Sharp Objects Premiere ‘Vanish’ Review

Synopsis: Camille Preaker, a reporter for the St. Louis Chronicle, is sent to her rural hometown of Wind Gap by her editor, Curry, to file a story about two missing girls, one of whom was found dead and presumed murdered.

Directors: Jean-Marc Vallée
Writers: Gillian Flynn (written by & novel by), Marti Noxon (written by)
Cast: Amy Adams, Patricia Clarkson, Chris Messina, Eliza Scanlen, Matt Craven, Henry Czerny, Taylor John Smith, Madison Davenport, Miguel Sandoval, Will Chase, Sophia Lillis, Lulu Wilson, Elizabeth Perkins
‘Vanish’ Air Date: 9 July 2018
Where to watch (AU): Showcase on Foxtel — Mondays from 11:00 AM with an encore at 8:30 PM AEST


Jean-Marc Vallée had phenomenal success with 2017’s dark, small-town drama Big Little Lies, based on the book by Liane Moriarty. It was my favourite series last year and, although they’re moving ahead with a second season, Vallée in 2018 shifted to direct the eight-episode run of Sharp Objects for HBO. Based on the novel from Gone Girl author Gillian Flynn, it shares some territory with Big Little Lies—female-led cast, small-town murder—but if the premiere showed anything, it’s that Sharp Objects is more True Detective than Desperate Housewives.

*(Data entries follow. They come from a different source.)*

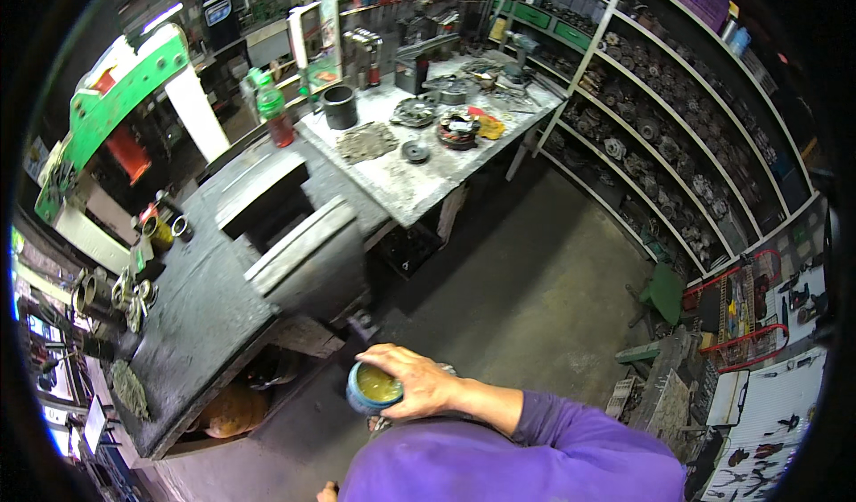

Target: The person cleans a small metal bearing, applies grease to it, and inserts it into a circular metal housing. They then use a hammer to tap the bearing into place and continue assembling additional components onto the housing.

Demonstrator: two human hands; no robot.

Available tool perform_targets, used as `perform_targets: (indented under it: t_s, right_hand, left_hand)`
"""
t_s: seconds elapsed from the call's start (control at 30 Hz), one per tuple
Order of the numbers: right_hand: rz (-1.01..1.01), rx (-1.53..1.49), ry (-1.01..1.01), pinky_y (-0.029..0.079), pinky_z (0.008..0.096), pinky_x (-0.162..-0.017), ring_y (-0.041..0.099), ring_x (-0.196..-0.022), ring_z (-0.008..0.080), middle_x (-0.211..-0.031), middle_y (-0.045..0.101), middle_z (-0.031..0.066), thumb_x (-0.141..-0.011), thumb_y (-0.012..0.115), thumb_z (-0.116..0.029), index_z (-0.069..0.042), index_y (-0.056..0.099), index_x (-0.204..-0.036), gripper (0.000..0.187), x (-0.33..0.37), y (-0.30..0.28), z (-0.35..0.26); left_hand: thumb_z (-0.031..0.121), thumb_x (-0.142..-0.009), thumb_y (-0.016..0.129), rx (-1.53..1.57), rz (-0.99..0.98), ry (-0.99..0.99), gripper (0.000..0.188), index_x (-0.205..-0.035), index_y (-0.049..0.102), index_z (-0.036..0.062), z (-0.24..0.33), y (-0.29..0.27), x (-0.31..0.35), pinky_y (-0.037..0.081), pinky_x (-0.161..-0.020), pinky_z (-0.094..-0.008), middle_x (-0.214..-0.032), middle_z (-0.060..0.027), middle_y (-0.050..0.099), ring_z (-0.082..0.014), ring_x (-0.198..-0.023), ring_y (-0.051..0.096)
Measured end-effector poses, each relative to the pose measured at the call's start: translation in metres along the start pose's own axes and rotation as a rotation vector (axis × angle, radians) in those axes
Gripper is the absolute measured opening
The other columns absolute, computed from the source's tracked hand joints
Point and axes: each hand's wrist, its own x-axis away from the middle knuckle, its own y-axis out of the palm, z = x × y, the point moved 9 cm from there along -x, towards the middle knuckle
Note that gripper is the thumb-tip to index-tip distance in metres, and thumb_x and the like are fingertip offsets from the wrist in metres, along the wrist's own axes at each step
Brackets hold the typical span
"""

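Observation:
My right hand is closed around a round blue tub, held upright in front of my body. Its top is off, and a yellowish-green substance that looks like grease shows inside. Of my left hand only a bit shows at the lower edge, beside my purple shirt; its fingers are mostly hidden. Ahead and to the left of the tub, a large bench vise is mounted on the dark workbench.
A light-topped table adjoins the bench, bearing metal parts, a dark cylinder and a rag. A bottle of red liquid stands near their junction. Shelves full of parts line the right. A green stool-like object stands on the floor.

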Motion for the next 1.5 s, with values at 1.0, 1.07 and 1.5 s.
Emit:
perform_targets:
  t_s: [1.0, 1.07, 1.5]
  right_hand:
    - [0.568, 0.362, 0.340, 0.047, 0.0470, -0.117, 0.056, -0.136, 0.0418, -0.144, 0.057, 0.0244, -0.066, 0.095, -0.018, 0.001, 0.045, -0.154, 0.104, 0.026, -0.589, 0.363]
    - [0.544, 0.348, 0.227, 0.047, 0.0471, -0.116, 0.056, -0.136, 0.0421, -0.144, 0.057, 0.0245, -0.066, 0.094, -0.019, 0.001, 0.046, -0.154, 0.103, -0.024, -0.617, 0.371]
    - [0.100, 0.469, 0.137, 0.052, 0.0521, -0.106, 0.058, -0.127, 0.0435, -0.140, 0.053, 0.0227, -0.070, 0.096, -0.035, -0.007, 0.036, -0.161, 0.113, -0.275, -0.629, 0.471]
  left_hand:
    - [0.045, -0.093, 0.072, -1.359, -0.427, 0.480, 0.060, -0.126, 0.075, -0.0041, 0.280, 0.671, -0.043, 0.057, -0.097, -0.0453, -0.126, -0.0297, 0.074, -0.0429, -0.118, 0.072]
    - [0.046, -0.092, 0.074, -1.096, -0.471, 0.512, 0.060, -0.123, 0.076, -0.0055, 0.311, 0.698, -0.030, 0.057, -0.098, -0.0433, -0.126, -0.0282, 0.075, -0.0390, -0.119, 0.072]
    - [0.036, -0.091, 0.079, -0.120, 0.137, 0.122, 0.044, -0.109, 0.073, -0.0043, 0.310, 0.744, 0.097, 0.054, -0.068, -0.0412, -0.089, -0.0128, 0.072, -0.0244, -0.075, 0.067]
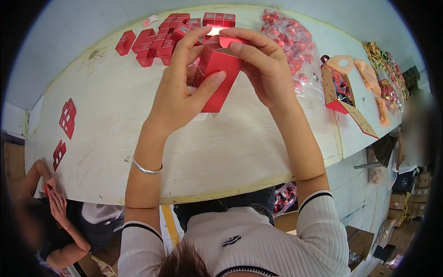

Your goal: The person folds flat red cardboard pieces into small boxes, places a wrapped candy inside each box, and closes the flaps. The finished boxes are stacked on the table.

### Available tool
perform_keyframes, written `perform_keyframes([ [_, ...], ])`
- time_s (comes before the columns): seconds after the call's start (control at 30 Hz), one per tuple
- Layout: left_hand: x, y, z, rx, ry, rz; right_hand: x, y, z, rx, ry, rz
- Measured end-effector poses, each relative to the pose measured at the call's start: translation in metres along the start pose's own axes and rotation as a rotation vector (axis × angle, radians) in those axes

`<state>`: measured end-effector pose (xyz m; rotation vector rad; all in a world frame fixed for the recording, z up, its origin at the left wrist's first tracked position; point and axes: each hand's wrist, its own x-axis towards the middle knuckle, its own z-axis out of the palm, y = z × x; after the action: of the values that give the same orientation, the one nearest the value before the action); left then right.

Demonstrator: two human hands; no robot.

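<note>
A small red cardboard box [223, 87] is held up above the white table, tilted, with its top end toward the far side. My left hand [173, 94] is wrapped round its left side, the thumb lying across the front face. At the upper end my right hand [270, 69] pinches a red flap [232, 42] of the box between thumb and fingers. A silver bangle [146, 168] circles my left wrist. What lies inside the box is hidden.
Several finished-looking red boxes [159, 42] are grouped at the table's far left. A clear bag of red-wrapped balls [295, 51] lies right of my hands, beside an open patterned box [333, 87]. Flat red card pieces [68, 118] lie left. People sit at left and right.
</note>
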<state>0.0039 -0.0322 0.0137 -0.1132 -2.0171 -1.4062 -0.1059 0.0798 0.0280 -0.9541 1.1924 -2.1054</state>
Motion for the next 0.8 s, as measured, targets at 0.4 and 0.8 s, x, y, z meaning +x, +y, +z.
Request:
perform_keyframes([
  [0.4, 0.001, -0.001, 0.002, 0.033, 0.129, 0.075, -0.011, 0.009, 0.009, -0.201, -0.087, -0.218],
  [0.8, -0.001, 0.001, 0.006, -0.546, -0.129, -0.228, -0.015, -0.006, 0.011, -0.047, 0.059, -0.152],
])
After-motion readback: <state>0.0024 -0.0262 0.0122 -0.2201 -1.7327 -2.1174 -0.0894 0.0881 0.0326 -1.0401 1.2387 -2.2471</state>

Amy Adams stars as Camille Preaker, a journalist and, by all accounts, not the greatest one if we’re trusting comments from Frank Curry, her editor. Camille has the drive to be good, but she’s also a drunk; empty vodka bottles litter her car and apartment. When Frank tells her to return to Wind Gap to report on a potential serial killer, she hesitates. Wind Gap is her hometown, and while Frank assumes she simply has family issues there, he makes it clear she doesn’t really have a choice.

Camille packs everything she needs into a brown paper bag, climbs into her unapologetically crappy car and hits the road. The concrete fades into fields and woods as she nears Wind Gap.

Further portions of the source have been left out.